Satellites are the best new element in Civilization: Beyond Earth and, at the same time, the only gameplay element that works “out of the box.” Here you have tactical maneuvers, meaningful resource management, and the simple joy of “Wow, now there are algae with oil right next to the capital!”
What the designers were able to achieve without a doubt was to push computer opponents and instill in them some desire to truly win. In regular “Civilizations,” computer states simply exist. All they could oppose the gamer with were armies of different sizes. The higher the difficulty level, the larger the armies were in size, and that was it. The computer didn’t know any other methods to defeat the player, and with skillful development, it didn’t have a single chance even with the difficulty level raised.
In Beyond Earth, for the first time in my life, I lost a technology race to the computer.

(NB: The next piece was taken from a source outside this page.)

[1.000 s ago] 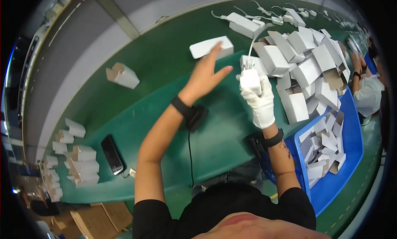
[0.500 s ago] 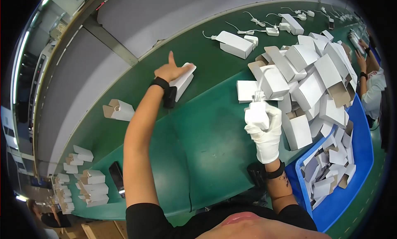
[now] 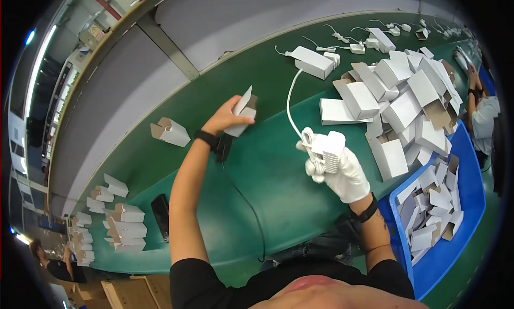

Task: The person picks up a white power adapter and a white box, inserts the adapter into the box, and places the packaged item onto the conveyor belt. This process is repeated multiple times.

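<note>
My bare left hand (image 3: 227, 118) grips a small white carton (image 3: 242, 119) above the green table, its flap standing up at the far end. In my right hand (image 3: 345, 175), which wears a white glove, is a white power adapter (image 3: 327, 147) with its cable coiled and tied against it. A loose length of the cable (image 3: 289, 103) arcs up and away toward the far side. Left of my left hand stands another white carton (image 3: 174, 133) with its brown inner flap showing. A black box-like thing on a cord (image 3: 222, 148) hangs at my left wrist.
A heap of white cartons (image 3: 399, 103) lies at the right, beside a blue bin (image 3: 471, 212) full of cartons. More adapters (image 3: 357, 48) lie along the far edge. Packed cartons (image 3: 128, 229) and a black phone-like device (image 3: 160, 212) are at the left. Other people work at both ends.
My left hand has closed round the carton and brought it slightly nearer, tilting it up. My right hand has shifted left and turned, bringing the adapter's coiled cable into sight.
</note>
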The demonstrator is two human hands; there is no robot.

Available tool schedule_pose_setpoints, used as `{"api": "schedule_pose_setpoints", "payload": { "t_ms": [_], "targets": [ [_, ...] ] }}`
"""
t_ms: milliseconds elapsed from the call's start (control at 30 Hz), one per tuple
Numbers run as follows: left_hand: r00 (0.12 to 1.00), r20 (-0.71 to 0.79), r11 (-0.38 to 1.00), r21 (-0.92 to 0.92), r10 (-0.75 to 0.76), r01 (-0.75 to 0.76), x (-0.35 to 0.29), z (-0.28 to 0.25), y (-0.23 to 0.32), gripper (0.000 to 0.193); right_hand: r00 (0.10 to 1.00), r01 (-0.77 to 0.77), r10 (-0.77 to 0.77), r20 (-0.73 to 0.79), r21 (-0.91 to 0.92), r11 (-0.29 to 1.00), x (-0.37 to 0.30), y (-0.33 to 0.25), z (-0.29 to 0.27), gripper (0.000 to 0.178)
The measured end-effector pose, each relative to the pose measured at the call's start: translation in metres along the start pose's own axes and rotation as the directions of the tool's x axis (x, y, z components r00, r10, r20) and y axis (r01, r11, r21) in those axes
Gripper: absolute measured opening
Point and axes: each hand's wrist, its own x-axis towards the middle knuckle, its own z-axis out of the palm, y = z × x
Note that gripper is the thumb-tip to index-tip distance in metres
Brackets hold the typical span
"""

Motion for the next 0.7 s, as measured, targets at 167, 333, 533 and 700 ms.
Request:
{"api": "schedule_pose_setpoints", "payload": {
  "t_ms": [167, 333, 533, 700],
  "targets": [
    [0.938, 0.211, 0.934, -0.289, 0.274, -0.208, -0.056, 0.059, 0.05, 0.073, 0.969, -0.246, 0.243, 0.044, 0.246, 0.937, -0.012, -0.002, 0.001, 0.066],
    [0.846, 0.311, 0.891, -0.288, 0.433, -0.35, -0.058, 0.109, 0.046, 0.08, 0.965, -0.215, 0.227, -0.131, -0.889, 0.403, 0.019, -0.02, -0.003, 0.039],
    [0.861, 0.184, 0.869, -0.252, 0.475, -0.426, -0.057, 0.142, 0.053, 0.081, 0.942, 0.024, 0.262, -0.211, -0.735, -0.677, 0.032, -0.021, 0.05, 0.025],
    [0.867, 0.113, 0.841, -0.332, 0.485, -0.427, -0.051, 0.132, 0.033, 0.078, 0.978, 0.186, 0.182, 0.102, -0.823, -0.537, 0.049, -0.007, 0.029, 0.018]
  ]
}}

It happened on a large map. For the first two hundred turns, I was pressed by a couple of neighbors. After repelling their attacks and taking a city from each of them, I fortified the perimeter and leisurely planned to explore the local advanced technologies without delving into any specific direction. Two hours later, the game informed me that construction of a wonder weapon had just been completed on the neighboring continent, and if I didn’t take any action within 30 turns – and I couldn’t take any specific action – it would be game over. To say that I was surprised would be an understatement. For a good ten years, on any difficulty level, it was possible to manipulate the game to achieve any desired victory, and here, if you don’t touch the dummy opponents, they will surpass you! Who would have thought.
**
In many quick reviews of Civilization: Beyond Earth, the game’s relative “flatness” was criticized. They say that compared to Civilization 5, there is nowhere to expand in BE. As a person who has spent, let me check now, 892 hours on Civ5, I responsibly declare that Beyond Earth is in good order with deep gameplay. Flat Starships just came out., BE is on another level.
There are some flaws in Beyond Earth, but here’s the thing: to notice them, you had to first delve into the strategy, and if you get the game now, many of the shortcomings have already been fixed. And yes, if you already have Civilization 5, it’s still worth trying Beyond Earth. It definitely has its own unique feature.